• **WORK TASK**: In the lines below, output everything from the first line through the line containing "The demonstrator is" exactly as it is. Pictures are not part of the output.

• **INFORMATION SUPPLIED**:
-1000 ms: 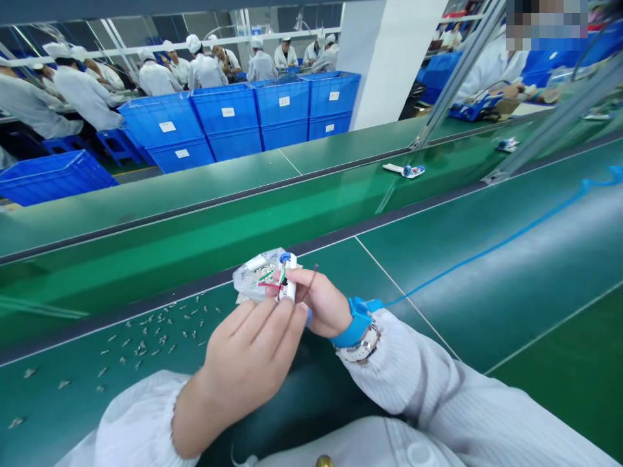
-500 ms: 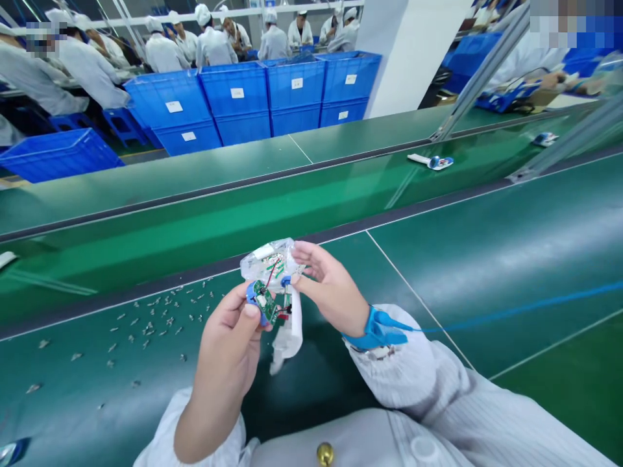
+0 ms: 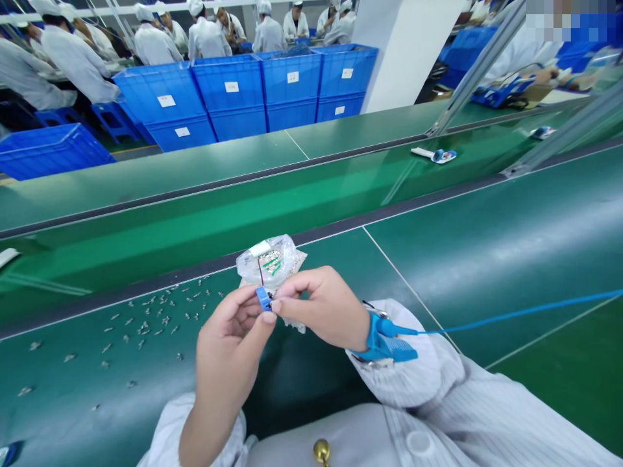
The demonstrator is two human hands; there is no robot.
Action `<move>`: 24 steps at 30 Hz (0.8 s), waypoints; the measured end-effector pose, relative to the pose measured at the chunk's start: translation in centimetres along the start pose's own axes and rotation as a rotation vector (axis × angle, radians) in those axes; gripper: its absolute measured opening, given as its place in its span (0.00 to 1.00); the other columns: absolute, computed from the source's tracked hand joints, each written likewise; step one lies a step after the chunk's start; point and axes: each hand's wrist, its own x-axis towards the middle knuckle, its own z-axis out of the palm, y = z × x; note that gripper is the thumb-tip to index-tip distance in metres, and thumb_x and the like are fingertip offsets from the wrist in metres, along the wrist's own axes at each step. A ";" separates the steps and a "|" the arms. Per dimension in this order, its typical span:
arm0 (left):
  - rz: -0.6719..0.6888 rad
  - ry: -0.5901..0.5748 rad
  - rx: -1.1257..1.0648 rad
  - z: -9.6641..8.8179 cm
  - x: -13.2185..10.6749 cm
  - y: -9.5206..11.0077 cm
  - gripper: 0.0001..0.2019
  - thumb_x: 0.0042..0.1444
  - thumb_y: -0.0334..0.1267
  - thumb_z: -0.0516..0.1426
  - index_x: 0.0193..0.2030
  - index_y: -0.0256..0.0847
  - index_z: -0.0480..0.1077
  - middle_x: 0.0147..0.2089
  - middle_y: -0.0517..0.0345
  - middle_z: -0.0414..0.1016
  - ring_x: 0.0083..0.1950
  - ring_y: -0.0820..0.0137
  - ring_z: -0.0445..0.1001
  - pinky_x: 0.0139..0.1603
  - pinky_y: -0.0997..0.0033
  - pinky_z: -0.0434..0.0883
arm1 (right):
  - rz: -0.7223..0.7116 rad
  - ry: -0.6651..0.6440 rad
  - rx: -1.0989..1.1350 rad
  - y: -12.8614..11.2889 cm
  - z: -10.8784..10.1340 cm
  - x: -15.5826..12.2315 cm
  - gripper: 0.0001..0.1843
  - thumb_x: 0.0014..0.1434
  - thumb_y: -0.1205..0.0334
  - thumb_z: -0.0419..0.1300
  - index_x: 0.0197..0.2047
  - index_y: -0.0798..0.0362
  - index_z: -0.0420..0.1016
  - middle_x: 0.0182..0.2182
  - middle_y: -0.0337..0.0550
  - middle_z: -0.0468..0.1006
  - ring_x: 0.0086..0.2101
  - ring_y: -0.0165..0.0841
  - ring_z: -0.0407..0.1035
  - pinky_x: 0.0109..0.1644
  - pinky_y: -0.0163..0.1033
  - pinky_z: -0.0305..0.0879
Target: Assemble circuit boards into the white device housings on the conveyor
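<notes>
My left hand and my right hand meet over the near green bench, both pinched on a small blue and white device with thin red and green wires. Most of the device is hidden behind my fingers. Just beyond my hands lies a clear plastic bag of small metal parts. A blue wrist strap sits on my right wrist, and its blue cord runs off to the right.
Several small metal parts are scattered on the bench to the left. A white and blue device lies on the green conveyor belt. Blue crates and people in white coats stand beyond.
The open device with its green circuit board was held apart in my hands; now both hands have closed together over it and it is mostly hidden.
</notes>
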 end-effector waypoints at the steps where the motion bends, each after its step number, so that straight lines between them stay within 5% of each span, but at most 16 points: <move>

• **EXERCISE ANSWER**:
-1000 ms: 
-500 ms: 
+0 ms: 
The demonstrator is two human hands; there is no robot.

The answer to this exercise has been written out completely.